Who told that it was bug? I saw this behaviour but never thought it is
a bug, because there is note in documentation:

While Perl does have extensive ways to input and output in Unicode,
and a few other "entry points" like the @ARGV array (which can
sometimes be interpreted as UTF-8), there are still many places where
Unicode (in some encoding or another) could be given as arguments or
received as results, or both, but it is not.

a user reported this as bug because he did not read this. for me it's
documented behaviour.

p5pRT · 2014-03-27T10:57:52Z

From @ap

* Karl Williamson <public@khwilliamson.com> [2014-03-27 03:10]:

Another possibility to get programs like ack to work unchanged is to
add a non-printing above-Latin1 character to the stringification of $!
when it is UTF-8 and there are only Latin1 characters in it.
A possibility is a ZERO WIDTH SPACE. Then do_print() wouldn't try to
downgrade.

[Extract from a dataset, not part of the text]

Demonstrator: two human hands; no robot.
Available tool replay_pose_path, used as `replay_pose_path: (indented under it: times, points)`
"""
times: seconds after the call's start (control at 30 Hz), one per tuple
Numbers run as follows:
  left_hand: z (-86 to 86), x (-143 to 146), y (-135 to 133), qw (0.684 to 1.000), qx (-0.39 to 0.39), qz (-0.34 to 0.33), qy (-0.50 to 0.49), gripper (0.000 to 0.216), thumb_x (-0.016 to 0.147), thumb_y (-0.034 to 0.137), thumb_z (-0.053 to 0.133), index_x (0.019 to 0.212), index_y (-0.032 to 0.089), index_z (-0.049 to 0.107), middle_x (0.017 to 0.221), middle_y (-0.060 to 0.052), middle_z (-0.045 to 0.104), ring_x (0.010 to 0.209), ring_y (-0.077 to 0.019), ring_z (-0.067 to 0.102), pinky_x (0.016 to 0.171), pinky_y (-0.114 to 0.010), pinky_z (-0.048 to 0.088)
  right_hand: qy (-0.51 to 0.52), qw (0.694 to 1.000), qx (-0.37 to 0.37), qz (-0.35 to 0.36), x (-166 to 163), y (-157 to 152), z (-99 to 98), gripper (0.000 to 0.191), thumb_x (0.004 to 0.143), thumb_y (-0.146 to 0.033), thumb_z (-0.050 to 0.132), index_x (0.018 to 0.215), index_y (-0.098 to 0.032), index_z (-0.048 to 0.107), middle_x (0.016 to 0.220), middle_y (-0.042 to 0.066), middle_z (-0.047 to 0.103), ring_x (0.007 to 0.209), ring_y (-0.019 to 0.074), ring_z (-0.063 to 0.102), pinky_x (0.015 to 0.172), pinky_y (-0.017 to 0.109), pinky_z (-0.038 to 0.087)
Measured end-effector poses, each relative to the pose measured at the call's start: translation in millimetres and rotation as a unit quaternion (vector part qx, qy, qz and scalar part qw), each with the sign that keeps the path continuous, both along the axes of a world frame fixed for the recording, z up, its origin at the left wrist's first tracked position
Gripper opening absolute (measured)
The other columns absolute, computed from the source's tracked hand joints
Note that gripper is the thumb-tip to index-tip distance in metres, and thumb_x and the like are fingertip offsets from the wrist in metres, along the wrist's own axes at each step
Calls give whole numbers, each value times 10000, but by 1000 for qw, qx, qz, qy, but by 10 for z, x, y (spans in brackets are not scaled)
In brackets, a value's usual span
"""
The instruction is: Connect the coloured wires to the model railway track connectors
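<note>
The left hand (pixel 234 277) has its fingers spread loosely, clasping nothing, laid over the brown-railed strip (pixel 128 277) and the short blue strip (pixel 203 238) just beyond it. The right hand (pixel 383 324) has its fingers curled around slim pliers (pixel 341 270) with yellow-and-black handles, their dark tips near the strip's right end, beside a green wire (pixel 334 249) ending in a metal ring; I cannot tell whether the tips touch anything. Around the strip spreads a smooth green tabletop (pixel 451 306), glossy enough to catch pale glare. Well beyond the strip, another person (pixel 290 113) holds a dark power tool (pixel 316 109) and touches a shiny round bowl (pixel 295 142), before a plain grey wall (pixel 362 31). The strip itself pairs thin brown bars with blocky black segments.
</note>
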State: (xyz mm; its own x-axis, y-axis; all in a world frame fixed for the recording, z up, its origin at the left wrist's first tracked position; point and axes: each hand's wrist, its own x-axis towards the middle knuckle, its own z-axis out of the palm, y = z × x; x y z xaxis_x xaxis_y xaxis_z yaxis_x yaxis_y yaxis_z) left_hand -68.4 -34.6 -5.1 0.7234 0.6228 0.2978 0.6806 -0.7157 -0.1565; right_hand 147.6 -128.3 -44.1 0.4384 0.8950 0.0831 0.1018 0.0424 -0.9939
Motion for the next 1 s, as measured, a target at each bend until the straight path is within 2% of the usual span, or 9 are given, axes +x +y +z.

The drawback is that code that analyzes $! could be thrown
off. But code generally should be analyzing the numeric value anyway,
and not the string representation

Maybe you can attach magic that prevents a downgrade?

p5pRT · 2014-03-27T17:41:57Z

From @khwilliamson

On 03/27/2014 04:57 AM, Aristotle Pagaltzis wrote:

* Karl Williamson <public@khwilliamson.com> [2014-03-27 03:10]:

Another possibility to get programs like ack to work unchanged is to
add a non-printing above-Latin1 character to the stringification of $!
when it is UTF-8 and there are only Latin1 characters in it.
A possibility is a ZERO WIDTH SPACE. Then do_print() wouldn't try to
downgrade. The drawback is that code that analyzes $! could be thrown
off. But code generally should be analyzing the numeric value anyway,
and not the string representation

Maybe you can attach magic that prevents a downgrade?

That sounds like a better approach, but it is an area that I know
essentially nothing about. If I were to do it, it seems not so likely
that I could get it right by 5.20; I don't know how hard it would be for
someone experienced in the magical arts of Perl™.

Likewise, adding the ZERO WIDTH SPACE would need to be done early in the
development cycle to see what might break, not late, so shouldn't be
considered as a 5.20 solution.

p5pRT · 2014-03-27T18:14:29Z

From @khwilliamson

On 03/27/2014 02:01 AM, Victor Efimov wrote:

2014-03-27 3:12 GMT+04:00 Karl Williamson <public@khwilliamson.com>:

locale works a lot better (I anticipate) in 5.20 than before.

So, it worked bad before? Than it will be hard to write code
compatible with 5.20 and, say, 5.8.8 at same time (that again related
to 'ack'-like programs - it's command line program that should work
in system perl installed by end users. it's not a web application
where programmer can choose perl version)

I don't follow your logic. 5.20 will contain a bunch of bug fixes
related to locale handling. Earlier versions will continue to work as
before. Perhaps what you meant is that it will be hard to write code
that takes advantage of whatever 5.20 has, but still works in older
releases. That could be true, but it's not something that there is
anything that can be done about, except possibly some things in
PPPort.h, if we end up adding new macros.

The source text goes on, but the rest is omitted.